INSTRUCTIONS FOR THE TASK
The required answer is an exact copy of the records below, without pictures.
TASK INPUTS Start Marker
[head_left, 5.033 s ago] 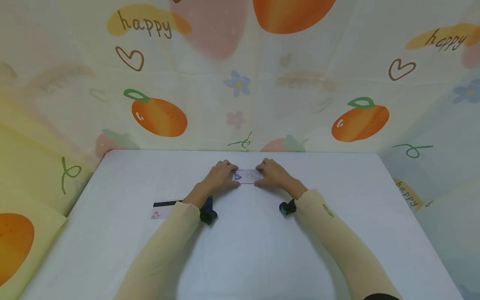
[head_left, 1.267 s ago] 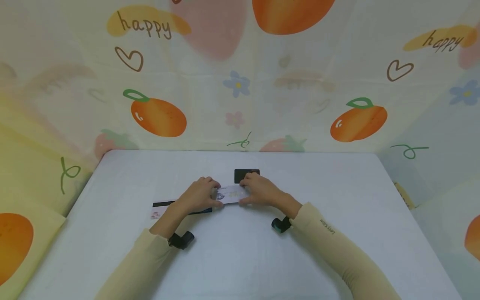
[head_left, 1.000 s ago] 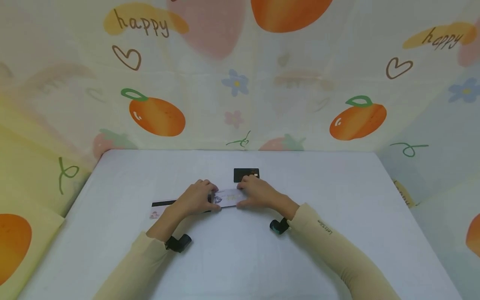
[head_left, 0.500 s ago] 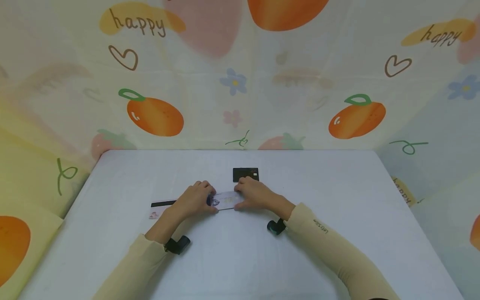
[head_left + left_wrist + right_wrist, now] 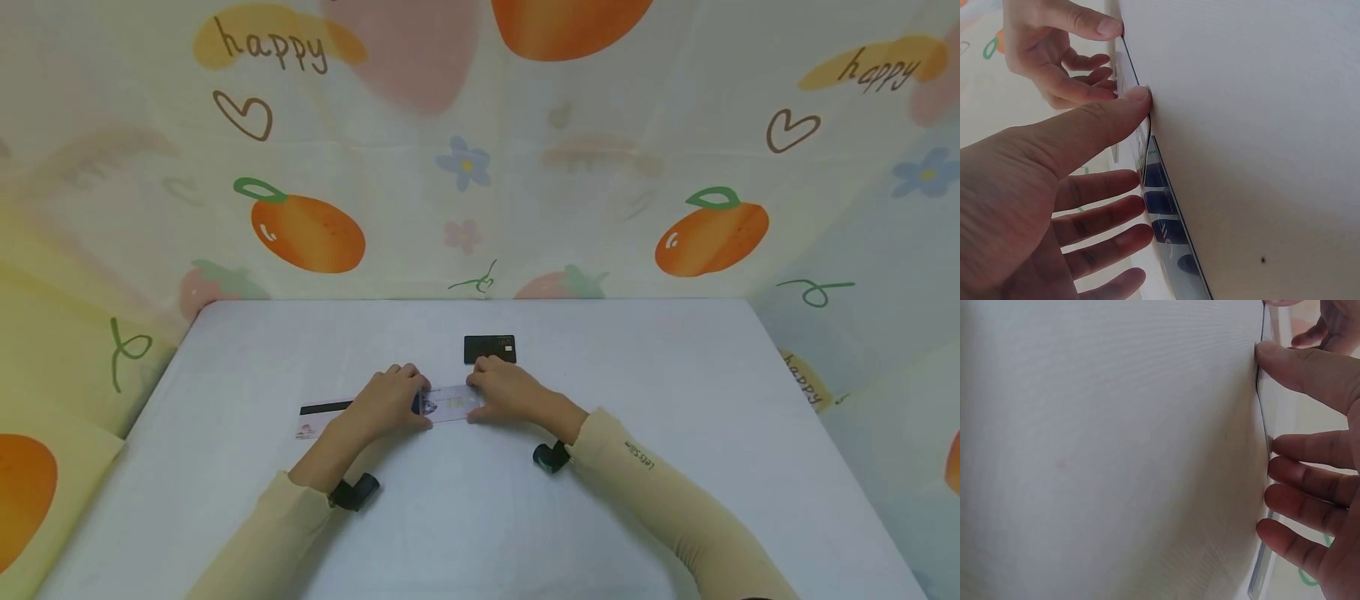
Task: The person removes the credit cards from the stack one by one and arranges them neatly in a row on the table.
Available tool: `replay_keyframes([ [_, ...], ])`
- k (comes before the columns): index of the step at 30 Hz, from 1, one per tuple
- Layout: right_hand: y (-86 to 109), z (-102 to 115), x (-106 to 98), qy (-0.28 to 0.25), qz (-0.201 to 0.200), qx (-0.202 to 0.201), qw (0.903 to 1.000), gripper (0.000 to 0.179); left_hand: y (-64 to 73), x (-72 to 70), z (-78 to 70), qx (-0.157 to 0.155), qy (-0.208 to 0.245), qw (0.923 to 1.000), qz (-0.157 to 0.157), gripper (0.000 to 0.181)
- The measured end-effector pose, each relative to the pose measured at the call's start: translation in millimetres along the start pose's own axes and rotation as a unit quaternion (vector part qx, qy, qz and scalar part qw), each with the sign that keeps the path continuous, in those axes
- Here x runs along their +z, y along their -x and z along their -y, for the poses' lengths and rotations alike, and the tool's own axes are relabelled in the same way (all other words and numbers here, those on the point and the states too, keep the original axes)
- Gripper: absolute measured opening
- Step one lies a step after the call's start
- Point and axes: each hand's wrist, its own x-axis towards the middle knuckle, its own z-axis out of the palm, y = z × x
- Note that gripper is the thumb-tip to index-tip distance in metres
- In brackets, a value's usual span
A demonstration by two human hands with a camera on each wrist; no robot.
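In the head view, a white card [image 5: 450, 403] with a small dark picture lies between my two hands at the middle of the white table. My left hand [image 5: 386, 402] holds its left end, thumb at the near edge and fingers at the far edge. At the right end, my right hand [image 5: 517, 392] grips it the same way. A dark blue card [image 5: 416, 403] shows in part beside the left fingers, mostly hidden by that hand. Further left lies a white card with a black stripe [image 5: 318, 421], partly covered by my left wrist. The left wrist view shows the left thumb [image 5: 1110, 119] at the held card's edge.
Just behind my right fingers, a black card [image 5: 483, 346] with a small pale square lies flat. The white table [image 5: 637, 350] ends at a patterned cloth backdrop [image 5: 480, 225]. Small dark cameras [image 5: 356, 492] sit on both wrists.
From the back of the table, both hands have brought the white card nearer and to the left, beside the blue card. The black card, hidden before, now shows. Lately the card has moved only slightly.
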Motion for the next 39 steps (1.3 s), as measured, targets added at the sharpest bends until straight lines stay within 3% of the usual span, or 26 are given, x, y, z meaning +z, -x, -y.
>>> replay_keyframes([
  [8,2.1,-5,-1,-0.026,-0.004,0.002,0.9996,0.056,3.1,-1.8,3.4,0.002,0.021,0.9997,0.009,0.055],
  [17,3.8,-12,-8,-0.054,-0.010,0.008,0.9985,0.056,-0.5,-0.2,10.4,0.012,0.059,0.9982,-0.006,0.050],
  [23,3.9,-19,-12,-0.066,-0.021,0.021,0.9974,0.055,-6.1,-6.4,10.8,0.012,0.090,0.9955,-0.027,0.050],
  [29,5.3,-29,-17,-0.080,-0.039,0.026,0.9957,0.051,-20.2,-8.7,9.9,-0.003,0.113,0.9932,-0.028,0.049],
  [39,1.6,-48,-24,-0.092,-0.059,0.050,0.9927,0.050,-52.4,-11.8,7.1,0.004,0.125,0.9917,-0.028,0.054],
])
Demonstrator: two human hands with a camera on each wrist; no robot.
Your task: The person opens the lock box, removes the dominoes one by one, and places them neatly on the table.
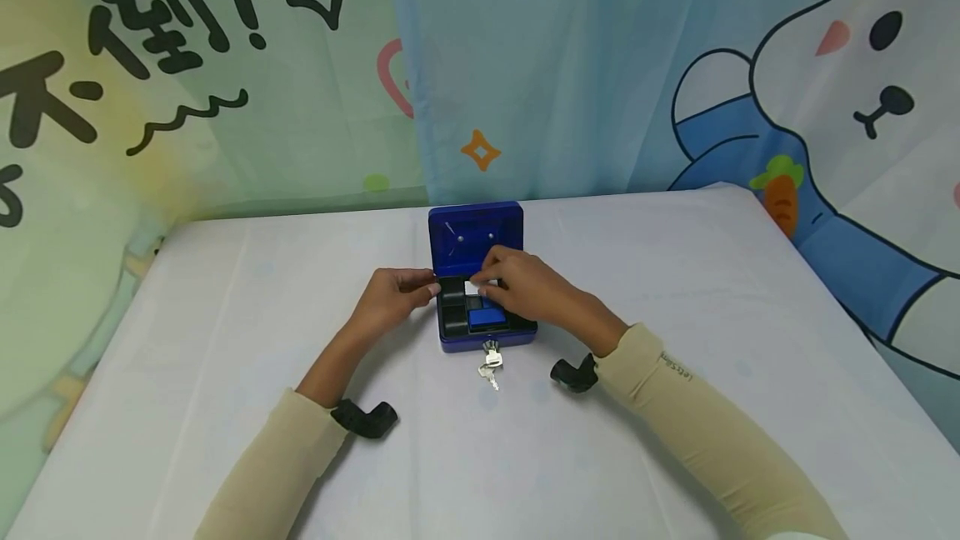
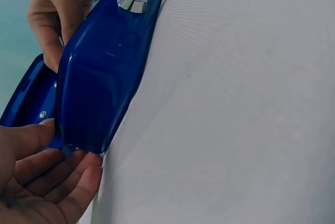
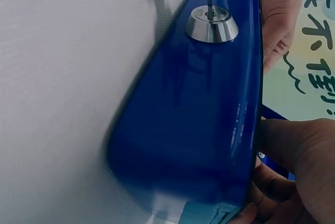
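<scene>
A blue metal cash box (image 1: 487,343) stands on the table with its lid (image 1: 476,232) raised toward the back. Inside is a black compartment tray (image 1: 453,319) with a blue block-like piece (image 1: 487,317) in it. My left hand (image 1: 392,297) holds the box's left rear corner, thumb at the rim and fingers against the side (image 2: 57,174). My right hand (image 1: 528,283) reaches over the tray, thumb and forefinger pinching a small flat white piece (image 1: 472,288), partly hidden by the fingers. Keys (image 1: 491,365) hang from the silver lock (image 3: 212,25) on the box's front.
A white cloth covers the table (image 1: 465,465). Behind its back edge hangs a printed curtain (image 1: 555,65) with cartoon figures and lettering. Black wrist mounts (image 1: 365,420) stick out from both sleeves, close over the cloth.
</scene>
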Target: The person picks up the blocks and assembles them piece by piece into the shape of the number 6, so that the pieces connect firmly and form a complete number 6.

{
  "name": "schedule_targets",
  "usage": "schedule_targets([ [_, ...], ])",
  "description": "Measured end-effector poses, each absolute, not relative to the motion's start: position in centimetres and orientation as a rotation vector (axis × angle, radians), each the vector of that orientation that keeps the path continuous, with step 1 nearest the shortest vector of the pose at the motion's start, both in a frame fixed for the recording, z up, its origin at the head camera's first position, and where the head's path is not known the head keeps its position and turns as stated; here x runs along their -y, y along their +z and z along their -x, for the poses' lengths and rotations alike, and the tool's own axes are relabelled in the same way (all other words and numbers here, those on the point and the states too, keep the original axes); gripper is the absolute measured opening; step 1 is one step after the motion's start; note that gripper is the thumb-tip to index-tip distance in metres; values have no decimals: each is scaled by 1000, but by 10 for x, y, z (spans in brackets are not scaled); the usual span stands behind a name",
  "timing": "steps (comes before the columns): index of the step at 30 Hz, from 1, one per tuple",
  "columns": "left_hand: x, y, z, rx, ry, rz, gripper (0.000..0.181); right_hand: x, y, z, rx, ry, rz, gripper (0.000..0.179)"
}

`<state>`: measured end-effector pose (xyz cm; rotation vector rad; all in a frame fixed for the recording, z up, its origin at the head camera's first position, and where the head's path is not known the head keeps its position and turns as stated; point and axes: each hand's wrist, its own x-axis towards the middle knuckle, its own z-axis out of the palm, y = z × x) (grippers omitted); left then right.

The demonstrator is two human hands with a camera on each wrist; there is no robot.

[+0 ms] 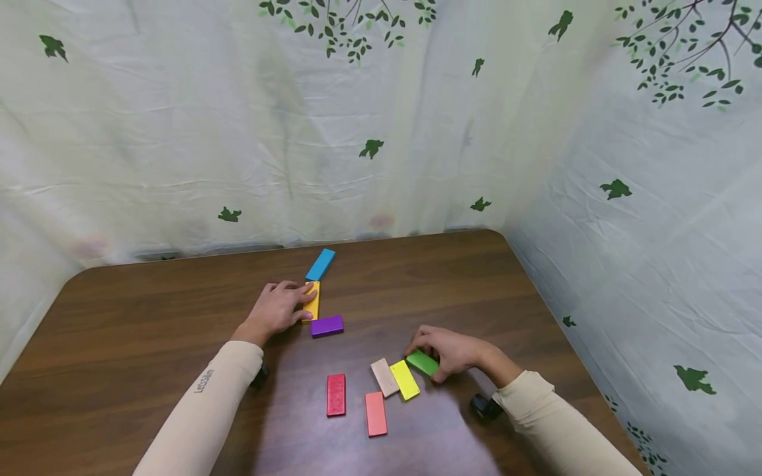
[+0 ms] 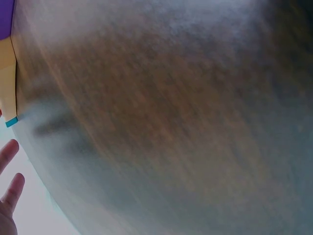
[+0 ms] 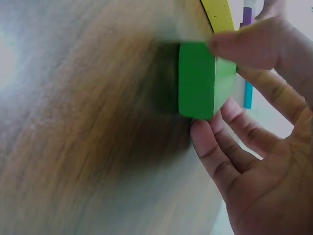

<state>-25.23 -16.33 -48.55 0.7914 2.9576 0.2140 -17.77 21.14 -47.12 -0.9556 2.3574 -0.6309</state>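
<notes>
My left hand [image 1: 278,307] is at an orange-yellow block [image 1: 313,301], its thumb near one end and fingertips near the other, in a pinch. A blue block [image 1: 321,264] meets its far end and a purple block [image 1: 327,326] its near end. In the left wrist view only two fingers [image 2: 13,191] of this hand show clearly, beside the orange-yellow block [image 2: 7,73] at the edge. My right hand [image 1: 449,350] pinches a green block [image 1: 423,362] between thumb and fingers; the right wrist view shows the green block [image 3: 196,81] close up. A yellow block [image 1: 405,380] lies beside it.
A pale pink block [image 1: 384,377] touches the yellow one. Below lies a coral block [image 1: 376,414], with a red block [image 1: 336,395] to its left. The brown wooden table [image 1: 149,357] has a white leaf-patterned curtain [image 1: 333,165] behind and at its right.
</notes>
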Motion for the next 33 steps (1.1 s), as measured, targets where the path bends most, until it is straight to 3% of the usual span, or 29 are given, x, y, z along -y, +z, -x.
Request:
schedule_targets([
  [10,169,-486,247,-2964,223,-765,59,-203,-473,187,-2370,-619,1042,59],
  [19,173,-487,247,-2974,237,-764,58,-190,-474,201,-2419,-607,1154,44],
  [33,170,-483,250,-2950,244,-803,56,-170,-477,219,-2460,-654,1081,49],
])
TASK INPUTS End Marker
EXERCISE OUTPUT
[head_left, 5.033 s ago] 
[head_left, 1.267 s ago] 
[head_left, 1.000 s ago] 
[head_left, 0.500 s ago] 
[head_left + left_wrist + right_wrist, now] 
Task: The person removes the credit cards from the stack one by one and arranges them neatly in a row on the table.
Available tool: `replay_keyframes([ [_, ...], ])`
- k (comes before the columns): index of the step at 30 Hz, from 1, one per tuple
- Layout: right_hand: y (-86 to 109), z (-102 to 115), x (-106 to 98), qy (-0.28 to 0.25), qz (-0.201 to 0.200), qx (-0.202 to 0.201), qw (0.903 to 1.000), gripper (0.000 to 0.179); left_hand: y (-64 to 73), x (-72 to 70), z (-78 to 70), qx (-0.157 to 0.155), qy (-0.208 to 0.245), qw (0.923 to 1.000), qz (-0.157 to 0.157), gripper (0.000 to 0.181)
- The measured end-effector pose, each relative to the pose measured at the call's start: translation in millimetres along the start pose's own axes and rotation as a unit quaternion (vector part qx, qy, qz and scalar part qw), each with the sign that keeps the path continuous, in those axes
- Here x runs along their +z, y along their -x and z along their -y, for the poses' lengths and rotations alike, and the tool's own axes are relabelled in the same way (all other words and numbers here, those on the point and the states too, keep the original axes)
- Gripper: absolute measured opening
- Step one lies a step after the call's start
- Point and axes: each hand's wrist, its own x-axis towards the middle knuckle, its own z-axis out of the palm, y = z × x
- Note that gripper is the thumb-tip to index-tip distance in metres
- In brackets, a value's usual span
A demonstration by two human hands with a camera on each wrist; no robot.
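In the head view, a white card [image 5: 450, 403] with a small dark picture lies between my two hands at the middle of the white table. My left hand [image 5: 386, 402] holds its left end, thumb at the near edge and fingers at the far edge. At the right end, my right hand [image 5: 517, 392] grips it the same way. A dark blue card [image 5: 416, 403] shows in part beside the left fingers, mostly hidden by that hand. Further left lies a white card with a black stripe [image 5: 318, 421], partly covered by my left wrist. The left wrist view shows the left thumb [image 5: 1110, 119] at the held card's edge.
Just behind my right fingers, a black card [image 5: 483, 346] with a small pale square lies flat. The white table [image 5: 637, 350] ends at a patterned cloth backdrop [image 5: 480, 225]. Small dark cameras [image 5: 356, 492] sit on both wrists.
From the back of the table, both hands have brought the white card nearer and to the left, beside the blue card. The black card, hidden before, now shows. Lately the card has moved only slightly.
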Motion for the next 39 steps (1.3 s), as measured, targets added at the sharpest bends until straight lines stay within 3% of the usual span, or 26 are given, x, y, z meaning +z, -x, -y.
>>> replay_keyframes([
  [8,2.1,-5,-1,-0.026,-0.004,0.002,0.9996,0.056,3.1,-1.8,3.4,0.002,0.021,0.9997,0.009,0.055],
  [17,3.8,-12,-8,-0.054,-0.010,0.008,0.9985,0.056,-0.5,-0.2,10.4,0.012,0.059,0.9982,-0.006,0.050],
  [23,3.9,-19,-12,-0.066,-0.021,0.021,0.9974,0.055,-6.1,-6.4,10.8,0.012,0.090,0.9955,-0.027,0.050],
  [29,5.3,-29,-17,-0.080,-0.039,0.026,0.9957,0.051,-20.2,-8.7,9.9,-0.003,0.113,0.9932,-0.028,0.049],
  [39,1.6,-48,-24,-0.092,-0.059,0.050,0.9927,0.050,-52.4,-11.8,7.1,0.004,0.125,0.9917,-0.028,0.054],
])
Demonstrator: two human hands with a camera on each wrist; no robot.
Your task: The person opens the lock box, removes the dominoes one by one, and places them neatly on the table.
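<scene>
A blue metal cash box (image 1: 487,343) stands on the table with its lid (image 1: 476,232) raised toward the back. Inside is a black compartment tray (image 1: 453,319) with a blue block-like piece (image 1: 487,317) in it. My left hand (image 1: 392,297) holds the box's left rear corner, thumb at the rim and fingers against the side (image 2: 57,174). My right hand (image 1: 528,283) reaches over the tray, thumb and forefinger pinching a small flat white piece (image 1: 472,288), partly hidden by the fingers. Keys (image 1: 491,365) hang from the silver lock (image 3: 212,25) on the box's front.
A white cloth covers the table (image 1: 465,465). Behind its back edge hangs a printed curtain (image 1: 555,65) with cartoon figures and lettering. Black wrist mounts (image 1: 365,420) stick out from both sleeves, close over the cloth.
</scene>
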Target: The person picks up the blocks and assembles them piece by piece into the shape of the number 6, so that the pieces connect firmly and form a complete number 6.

{
  "name": "schedule_targets",
  "usage": "schedule_targets([ [_, ...], ])",
  "description": "Measured end-effector poses, each absolute, not relative to the motion's start: position in centimetres and orientation as a rotation vector (axis × angle, radians), each the vector of that orientation that keeps the path continuous, with step 1 nearest the shortest vector of the pose at the motion's start, both in a frame fixed for the recording, z up, its origin at the head camera's first position, and where the head's path is not known the head keeps its position and turns as stated; here x runs along their -y, y along their +z and z along their -x, for the poses' lengths and rotations alike, and the tool's own axes are relabelled in the same way (all other words and numbers here, those on the point and the states too, keep the original axes); gripper is the absolute measured opening; step 1 is one step after the motion's start; note that gripper is the thumb-tip to index-tip distance in metres; values have no decimals: each is scaled by 1000, but by 10 for x, y, z (spans in brackets are not scaled); the usual span stands behind a name",
  "timing": "steps (comes before the columns): index of the step at 30 Hz, from 1, one per tuple",
  "columns": "left_hand: x, y, z, rx, ry, rz, gripper (0.000..0.181); right_hand: x, y, z, rx, ry, rz, gripper (0.000..0.179)"
}

`<state>`: measured end-effector pose (xyz cm; rotation vector rad; all in a frame fixed for the recording, z up, its origin at the head camera's first position, and where the head's path is not known the head keeps its position and turns as stated; point and axes: each hand's wrist, its own x-axis towards the middle knuckle, its own z-axis out of the palm, y = z × x) (grippers omitted); left then right.

The demonstrator is two human hands with a camera on each wrist; there is no robot.

[+0 ms] 
[+0 ms] 
[+0 ms] 

<state>-25.23 -16.33 -48.55 0.7914 2.9576 0.2140 -17.77 21.14 -47.12 -0.9556 2.3574 -0.6309</state>
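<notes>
My left hand [image 1: 278,307] is at an orange-yellow block [image 1: 313,301], its thumb near one end and fingertips near the other, in a pinch. A blue block [image 1: 321,264] meets its far end and a purple block [image 1: 327,326] its near end. In the left wrist view only two fingers [image 2: 13,191] of this hand show clearly, beside the orange-yellow block [image 2: 7,73] at the edge. My right hand [image 1: 449,350] pinches a green block [image 1: 423,362] between thumb and fingers; the right wrist view shows the green block [image 3: 196,81] close up. A yellow block [image 1: 405,380] lies beside it.
A pale pink block [image 1: 384,377] touches the yellow one. Below lies a coral block [image 1: 376,414], with a red block [image 1: 336,395] to its left. The brown wooden table [image 1: 149,357] has a white leaf-patterned curtain [image 1: 333,165] behind and at its right.
</notes>
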Motion for the next 33 steps (1.1 s), as measured, targets where the path bends most, until it is straight to 3% of the usual span, or 29 are given, x, y, z along -y, +z, -x.
Request:
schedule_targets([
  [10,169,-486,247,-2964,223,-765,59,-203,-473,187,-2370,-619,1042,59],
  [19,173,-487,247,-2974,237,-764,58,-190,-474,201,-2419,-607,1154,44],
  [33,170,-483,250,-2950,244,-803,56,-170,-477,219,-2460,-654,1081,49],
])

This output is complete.